EXERCISE DIRECTIONS: Only one stretch of the listing below is wanted. Give it again exactly, from the line with "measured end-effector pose" through the line with "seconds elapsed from".

RAW DATA:
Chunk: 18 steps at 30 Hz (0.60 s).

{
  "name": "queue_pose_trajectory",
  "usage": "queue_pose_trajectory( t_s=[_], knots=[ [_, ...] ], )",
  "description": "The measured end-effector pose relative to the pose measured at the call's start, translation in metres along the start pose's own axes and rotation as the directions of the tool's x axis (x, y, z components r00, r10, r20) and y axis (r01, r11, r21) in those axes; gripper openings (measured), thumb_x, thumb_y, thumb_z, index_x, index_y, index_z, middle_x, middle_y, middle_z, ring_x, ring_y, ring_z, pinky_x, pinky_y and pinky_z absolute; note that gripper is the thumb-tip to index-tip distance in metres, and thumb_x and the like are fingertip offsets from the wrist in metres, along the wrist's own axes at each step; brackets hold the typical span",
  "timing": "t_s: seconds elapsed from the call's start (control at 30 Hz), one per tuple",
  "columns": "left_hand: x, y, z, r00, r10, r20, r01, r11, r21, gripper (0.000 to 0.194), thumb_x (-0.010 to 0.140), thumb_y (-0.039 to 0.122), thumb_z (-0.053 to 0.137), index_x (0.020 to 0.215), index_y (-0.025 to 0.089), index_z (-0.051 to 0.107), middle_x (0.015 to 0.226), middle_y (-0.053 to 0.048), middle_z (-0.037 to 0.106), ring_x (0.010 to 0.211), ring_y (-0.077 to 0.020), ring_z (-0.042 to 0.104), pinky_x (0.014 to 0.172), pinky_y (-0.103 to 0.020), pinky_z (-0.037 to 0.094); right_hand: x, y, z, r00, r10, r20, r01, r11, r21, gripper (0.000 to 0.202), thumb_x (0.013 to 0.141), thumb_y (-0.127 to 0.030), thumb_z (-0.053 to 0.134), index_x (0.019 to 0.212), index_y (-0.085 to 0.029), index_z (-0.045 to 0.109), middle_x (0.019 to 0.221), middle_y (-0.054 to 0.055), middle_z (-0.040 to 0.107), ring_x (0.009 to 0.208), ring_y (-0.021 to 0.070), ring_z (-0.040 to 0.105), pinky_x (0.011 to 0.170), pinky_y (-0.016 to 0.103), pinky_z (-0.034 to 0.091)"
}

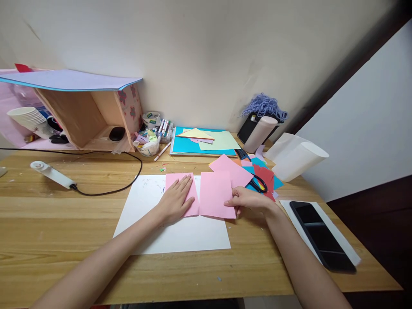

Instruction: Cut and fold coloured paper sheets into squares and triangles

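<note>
My left hand (177, 198) lies flat, fingers stretched out, on a pink piece of paper (171, 181). Between thumb and fingers of my right hand (246, 200) is the right edge of another pink paper panel (215, 193). The two pink panels come close together at their lower corners, with a narrow gap at the top; I cannot tell whether they are joined. Beneath them is a large white sheet (180, 238) with faint marks near its top. Just beyond my right hand lies a further pink sheet (230, 167), on top of coloured scraps.
Black-handled scissors (257, 184) lie among a red scrap (264, 178) and blue paper. At right is a phone (322, 236). A white corded device (51, 174), a cardboard box (96, 116), a scrap bowl (148, 147) and stacked coloured paper (206, 151) stand farther back.
</note>
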<state>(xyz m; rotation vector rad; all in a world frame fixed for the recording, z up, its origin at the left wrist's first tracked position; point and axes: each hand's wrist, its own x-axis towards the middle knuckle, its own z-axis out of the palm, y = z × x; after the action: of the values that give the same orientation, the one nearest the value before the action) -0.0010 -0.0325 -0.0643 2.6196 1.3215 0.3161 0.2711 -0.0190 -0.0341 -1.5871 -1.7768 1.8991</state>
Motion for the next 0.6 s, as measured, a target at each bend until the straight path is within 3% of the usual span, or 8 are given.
queue_pose_trajectory(
  t_s=[0.17,0.3,0.4,0.47,0.53,0.6],
  knots=[
    [0.000,0.001,0.001,1.000,-0.007,0.009,0.007,1.000,-0.004,0.059,0.089,0.043,0.022,0.138,0.015,0.008,0.145,-0.007,0.012,0.132,-0.0171,0.010,0.109,-0.037,0.011,-0.013,-0.002,-0.012,0.999,0.037,0.026,-0.036,0.999,-0.040,0.029,0.063,-0.038,0.067,0.070,-0.010,0.061,0.062,0.005,0.064,0.054,0.0132,0.060,0.051,0.021,0.049],
    [-0.001,0.003,-0.002,0.998,-0.019,-0.060,0.016,0.998,-0.053,0.058,0.088,0.040,0.025,0.138,0.015,0.009,0.145,-0.009,0.013,0.132,-0.0192,0.012,0.108,-0.038,0.015,-0.019,-0.009,-0.014,0.999,-0.034,-0.016,0.034,0.999,-0.009,0.030,0.063,-0.040,0.066,0.068,-0.011,0.061,0.062,0.004,0.064,0.054,0.0133,0.059,0.050,0.021,0.046],
    [-0.004,0.006,-0.012,0.967,-0.041,-0.252,0.012,0.993,-0.114,0.052,0.088,0.030,0.029,0.135,0.014,0.017,0.143,-0.010,0.020,0.130,-0.0210,0.018,0.105,-0.039,0.021,-0.008,-0.015,0.005,0.983,-0.123,-0.135,0.128,0.991,0.031,0.030,0.065,-0.043,0.063,0.065,-0.013,0.057,0.052,0.001,0.059,0.045,0.0101,0.053,0.042,0.019,0.039],
    [-0.006,0.008,-0.019,0.936,0.018,-0.350,-0.068,0.989,-0.130,0.046,0.085,0.024,0.031,0.131,0.017,0.027,0.137,-0.009,0.033,0.126,-0.0214,0.028,0.102,-0.040,0.026,0.004,-0.019,0.025,0.967,-0.196,-0.166,0.209,0.975,0.070,0.030,0.068,-0.044,0.061,0.068,-0.014,0.057,0.051,-0.001,0.057,0.043,0.0088,0.051,0.041,0.018,0.037],
    [-0.009,0.010,-0.023,0.925,0.131,-0.356,-0.185,0.975,-0.122,0.042,0.083,0.020,0.031,0.125,0.020,0.036,0.129,-0.008,0.043,0.120,-0.0213,0.037,0.099,-0.041,0.031,0.017,-0.021,0.039,0.947,-0.264,-0.183,0.285,0.953,0.100,0.032,0.069,-0.046,0.058,0.070,-0.015,0.056,0.049,-0.003,0.055,0.042,0.0084,0.050,0.041,0.018,0.036],
    [-0.009,0.013,-0.025,0.931,0.227,-0.286,-0.269,0.956,-0.115,0.041,0.083,0.019,0.032,0.124,0.020,0.038,0.127,-0.008,0.045,0.119,-0.0210,0.039,0.098,-0.040,0.032,0.024,-0.019,0.040,0.937,-0.288,-0.200,0.314,0.942,0.116,0.035,0.073,-0.049,0.051,0.077,-0.015,0.057,0.053,-0.001,0.057,0.043,0.0092,0.052,0.040,0.018,0.035]
  ],
)
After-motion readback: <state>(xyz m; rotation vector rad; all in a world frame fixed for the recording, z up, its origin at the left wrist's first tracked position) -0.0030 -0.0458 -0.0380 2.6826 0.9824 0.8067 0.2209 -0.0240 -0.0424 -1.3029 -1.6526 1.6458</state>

ANSWER TO THE PROBLEM:
  "description": "The measured end-effector pose relative to the pose measured at the call's start, translation in metres along the start pose's own axes and rotation as the directions of the tool's x axis (x, y, z components r00, r10, r20) and y axis (r01, r11, r21) in those axes; gripper openings (measured), thumb_x, thumb_y, thumb_z, index_x, index_y, index_z, middle_x, middle_y, middle_z, ring_x, ring_y, ring_z, pinky_x, pinky_y and pinky_z absolute; note that gripper is the thumb-tip to index-tip distance in metres, and thumb_x and the like are fingertip offsets from the wrist in metres, along the wrist's own axes at each step; brackets hold the typical span",
  "timing": "t_s: seconds elapsed from the call's start (control at 30 Hz), one per tuple",

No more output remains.